Every year at this time, we begin writing school budget stories. It happens every spring.

Last week our Howell reporter, who is new to the beat, asked Howell school administrators when the board would be introducing its tentative 2007-08 school year budget. The reporter was given an answer that made no sense and was not an answer to the question she had asked. Welcome to Howell.

Frankly, I had anticipated that my reporter would be misled, and so my expectations were met.

That is when I decided to get involved. I called the school offices and asked the same question - "When will you be introducing your budget?" - knowing full well before I asked that a tentative budget had to be submitted to the county superintendent of schools by March 13. On my initial call, I was informed by my contact in the district that the only thing planned for the 2007-08 budget was a public hearing scheduled for March 28.

I tried my best to explain that I was not asking about the public hearing for the budget, I was asking about the budget's introduction.

I implored my contact in the district to please ask again about the introduction of the budget. Experience told me I was getting a snow job from someone in the board offices.

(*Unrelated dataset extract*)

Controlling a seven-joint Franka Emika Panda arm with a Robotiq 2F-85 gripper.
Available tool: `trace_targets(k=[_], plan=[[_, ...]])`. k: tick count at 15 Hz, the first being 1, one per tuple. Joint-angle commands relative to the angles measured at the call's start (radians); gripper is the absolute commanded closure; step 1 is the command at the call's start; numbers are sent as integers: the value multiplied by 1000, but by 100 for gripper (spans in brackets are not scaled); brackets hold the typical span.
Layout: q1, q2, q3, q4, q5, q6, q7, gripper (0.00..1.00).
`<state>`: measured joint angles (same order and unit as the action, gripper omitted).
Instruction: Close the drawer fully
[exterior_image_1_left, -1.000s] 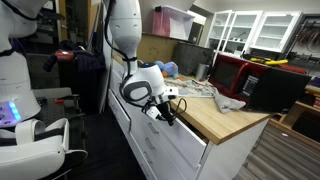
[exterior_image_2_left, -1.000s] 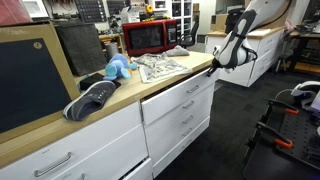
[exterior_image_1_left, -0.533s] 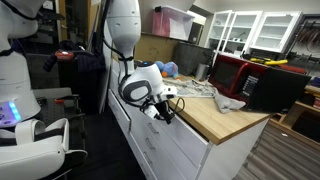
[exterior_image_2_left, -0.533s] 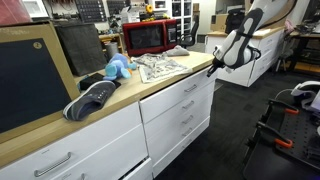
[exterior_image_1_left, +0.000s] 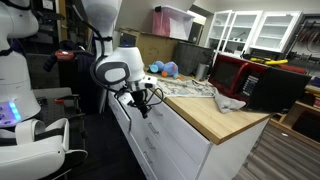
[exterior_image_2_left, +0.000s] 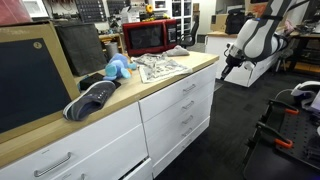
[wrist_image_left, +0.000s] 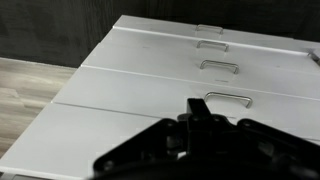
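The drawer (exterior_image_2_left: 176, 90) is the top white front under the wooden counter, and it sits flush with the fronts below it. It also shows in an exterior view (exterior_image_1_left: 168, 134), with none of its pale interior showing. My gripper (exterior_image_2_left: 226, 70) hangs in the air off the cabinet's end, apart from the drawer. In an exterior view my gripper (exterior_image_1_left: 143, 105) is in front of the cabinet, touching nothing. In the wrist view its dark fingers (wrist_image_left: 200, 112) look shut and empty, facing white drawer fronts (wrist_image_left: 130, 90) with metal handles.
The counter (exterior_image_2_left: 160, 78) holds a red microwave (exterior_image_2_left: 150, 37), a crumpled cloth (exterior_image_2_left: 158, 67), a blue soft toy (exterior_image_2_left: 117, 69) and a dark shoe (exterior_image_2_left: 92, 99). A second white cabinet (exterior_image_2_left: 70, 150) stands beside the first. A wheeled stand (exterior_image_2_left: 290, 125) stands on the open floor.
The drawer, slightly out a second ago, has gone in flush. My gripper has pulled back from its front and now hangs clear of the cabinet.
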<state>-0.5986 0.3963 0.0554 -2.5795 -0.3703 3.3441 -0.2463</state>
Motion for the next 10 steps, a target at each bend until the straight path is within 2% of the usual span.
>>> trace_targets(k=[1,3,6,7,10], plan=[[-8,-251,68,-148,29,-209,77,100],[-15,-356,146,-176,85,-349,124,100],[23,-488,236,-164,264,-550,125,100],[192,-530,105,-149,316,-620,130,100],[323,-643,40,-117,286,-803,234,100]])
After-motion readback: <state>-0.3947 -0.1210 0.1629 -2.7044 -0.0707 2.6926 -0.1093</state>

In the meantime, I started to call school board members to ask the same question about the introduction of the budget. One board member had very little to say about the topic, and a second board member finally answered my question by saying that the budget had been introduced at the March 6 public meeting of the board's finance and education committees.

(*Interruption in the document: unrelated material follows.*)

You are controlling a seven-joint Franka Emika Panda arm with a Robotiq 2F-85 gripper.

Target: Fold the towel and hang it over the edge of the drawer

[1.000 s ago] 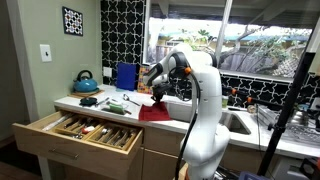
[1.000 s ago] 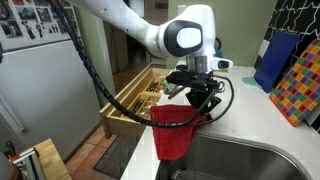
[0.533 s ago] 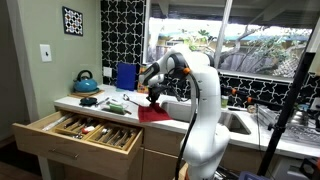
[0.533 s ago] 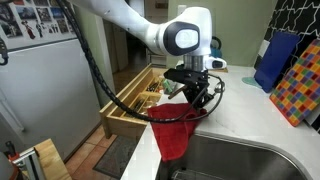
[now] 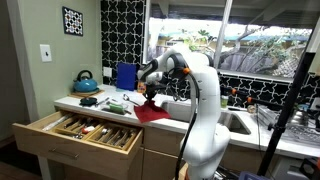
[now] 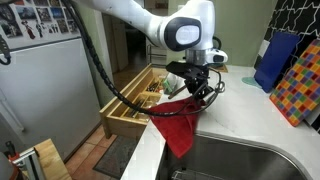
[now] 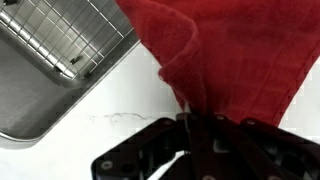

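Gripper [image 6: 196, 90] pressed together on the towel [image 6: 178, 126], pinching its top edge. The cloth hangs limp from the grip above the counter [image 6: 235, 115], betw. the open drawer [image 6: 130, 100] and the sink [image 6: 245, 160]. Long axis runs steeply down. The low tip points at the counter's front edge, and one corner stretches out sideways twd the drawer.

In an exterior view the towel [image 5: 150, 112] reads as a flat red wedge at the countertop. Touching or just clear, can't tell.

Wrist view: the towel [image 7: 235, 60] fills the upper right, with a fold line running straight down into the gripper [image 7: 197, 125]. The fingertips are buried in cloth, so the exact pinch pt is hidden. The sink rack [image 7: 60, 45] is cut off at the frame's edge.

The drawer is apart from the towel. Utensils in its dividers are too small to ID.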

I asked him if I could have the budget figures he claimed had been presented on March 6, and he told me that the release of any budget information would be at the sole discretion of Herbert Massa, the board's business administrator. The board member said if Massa declined to release budget information then so would all of the board members.

I don't know if that second board member was lying to me or was misinformed when we spoke on March 9, because minutes later I got a phone call back from my contact at the school offices who told me that yes, as I had been saying for hours, the full board would indeed have to hold a special meeting to introduce the tentative budget. That special meeting was expected to be held this week.

I hope this is not how parents who call the school district's administrative offices are dealt with.

I was finally given some basic information about the 2007-08 budget.

All of my phone calls apparently made someone think about what was happening, because by Monday I had an offer from the superintendent to speak about the budget and I was being provided with pertinent information about the proposed spending plan.

I hope administrators will be forthcoming with information when residents start to ask questions about the budget. The administrators' task will be made more difficult this year because all Howell properties have been revalued and residents are very much on edge about how much their property taxes will be going up.

I am asking the Howell board and administration to be as upfront as possible with the media and the public about the proposed $108 million budget and the way it will impact taxes.

The person who was caught in the middle of this issue was Cherylyn Murphy, the school district's excellent public information officer.

Murphy does an outstanding job of keeping our newspaper up to date with what is happening in Howell schools. She lets us know when special programs are being held and invites our reporters to come into the schools to cover these events. Her assistance is very much appreciated.

During a telephone call, I took out my frustration at not getting the answers I believed I should be getting about the budget on Murphy, who was just doing her job by relaying to me the answers she had been given. I was wrong to do so and for that I offer Murphy my apology.

However, I do not apologize to administrators like Massa and board members who try to keep budget information from the public until the last possible minute. We know when the budget information is available, and we are doing our job by asking for it to be provided to us so that we may provide it to the public.

Mark Rosman is the managing editor of the Tri-Town News.